Oct 5

How To Make Pumpkin Puree

How To Make Pumpkin Puree

There are probably already a million and one pumpkin puree recipes posted on the Internet, sharing step by step how to make pumpkin puree. But given the season, I don't think my 31 Days of Homemade series would be the same without it.


Plus I took a field trip today to the pumpkin patch with my preschooler, and you know what that means...

Pumpkins of course! But also...

Pockets full of corn kernels...

And hair full of hay... Ah, to be four years old again!

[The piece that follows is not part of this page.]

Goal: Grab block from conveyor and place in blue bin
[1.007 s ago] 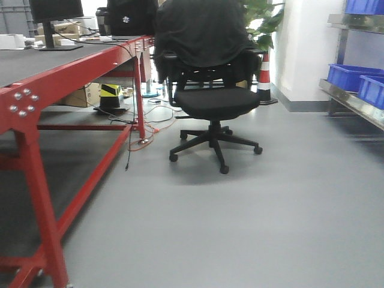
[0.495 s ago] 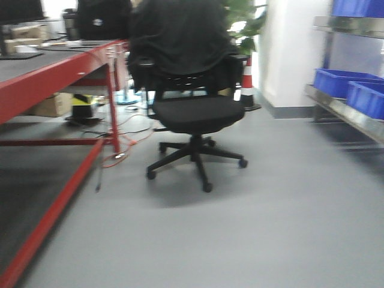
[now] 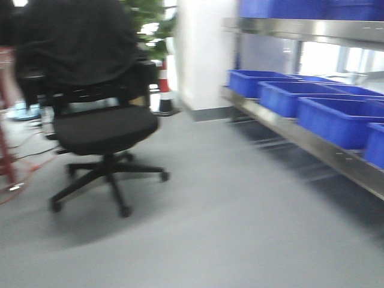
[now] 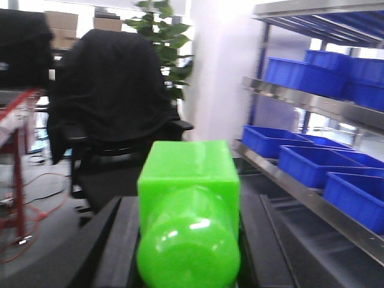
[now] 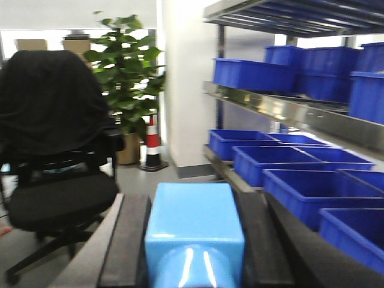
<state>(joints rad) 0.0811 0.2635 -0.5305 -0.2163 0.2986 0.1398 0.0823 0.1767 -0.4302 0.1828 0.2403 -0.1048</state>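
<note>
A bright green block [image 4: 189, 180] fills the left wrist view, clamped between the black fingers [image 4: 123, 240] of my left gripper [image 4: 189, 207], which is shut on it. My right gripper [image 5: 195, 207] is shut on a light blue block [image 5: 195, 222], with its black fingers [image 5: 129, 240] pressed to both sides. Several blue bins [image 3: 336, 120] stand in a row on a low steel shelf [image 3: 312, 147] at the right; they also show as blue bins [image 4: 306, 165] and blue bins [image 5: 300, 180] in the wrist views. The conveyor is out of view. Neither gripper shows in the front view.
A black office chair [image 3: 102, 129] draped with a dark jacket stands on the grey floor at the left. Behind it are a traffic cone [image 3: 164, 90], a potted plant [image 5: 129, 66] and a white pillar [image 3: 204, 54]. A red table leg [image 3: 6, 150] is at the far left.
The front view has swung to the right: the chair slid left, the red table nearly left the picture, and the shelf with blue bins came into view.
</note>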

After finally wrangling my little one away from the Autumn wonderland, we brought our little handpicked batch of pumpkins home. Some went on our front porch as decorations for now, to be pureed later, and others met the knife this afternoon.

We washed and dried them thoroughly. Then we sliced them in half, and scooped out the seeds and stringy flesh.

I trimmed off the stems to allow the pumpkins to fit on my baking sheet better and placed them cut side down on the rimmed sheet. Then I poured about a cup of water around them.

Into the oven they went for 60 minutes, until they were soft and easily scooped out of their skins. I then pureed the pulp with my trusty Breville Control Grip Immersion Blender, divided the puree up into one-cup portions, and placed each portion in a Ziploc bag to freeze for all kinds of yummy Fall treats!

I know it's pretty darn simple, but it tastes infinitely better than canned! If you prefer the thicker consistency of canned pumpkin puree, you can strain some of the water off by placing the puree in a cheesecloth-lined sieve to drain for about 20 minutes before using or freezing. But I use it in my favorite pumpkin recipes, like pumpkin bread and pumpkin pie, as is.

How To Make Pumpkin Puree

How To Make Pumpkin Puree

Ingredients:

  • pie pumpkins
  • 1 cup water

Instructions:

  1. Wash and thoroughly dry your pumpkins.
  2. Slice in half and scoop out the stringy flesh and seeds. Trim the stems off and lay cut side down on a baking sheet.
  3. Pour about one cup of water around the pumpkins and bake at 350 degrees for approximately one hour, until the flesh is soft and can be scooped out easily.
  4. Scoop out pumpkin pulp and place in a large bowl to puree with an immersion blender. You could also transfer it in batched to a food processor to puree.
  5. If your pumpkin puree is too thin, you can strain off some of the water by lining a sieve with cheesecloth and transferring the puree to it for about 20 minutes.

http://unsophisticook.com/how-to-make-pumpkin-puree/




The three little pumpkins that I pureed today produced about 5 cups of pumpkin puree. The puree should keep for up to a year in the freezer, but I'm sure mine will be gone long before then!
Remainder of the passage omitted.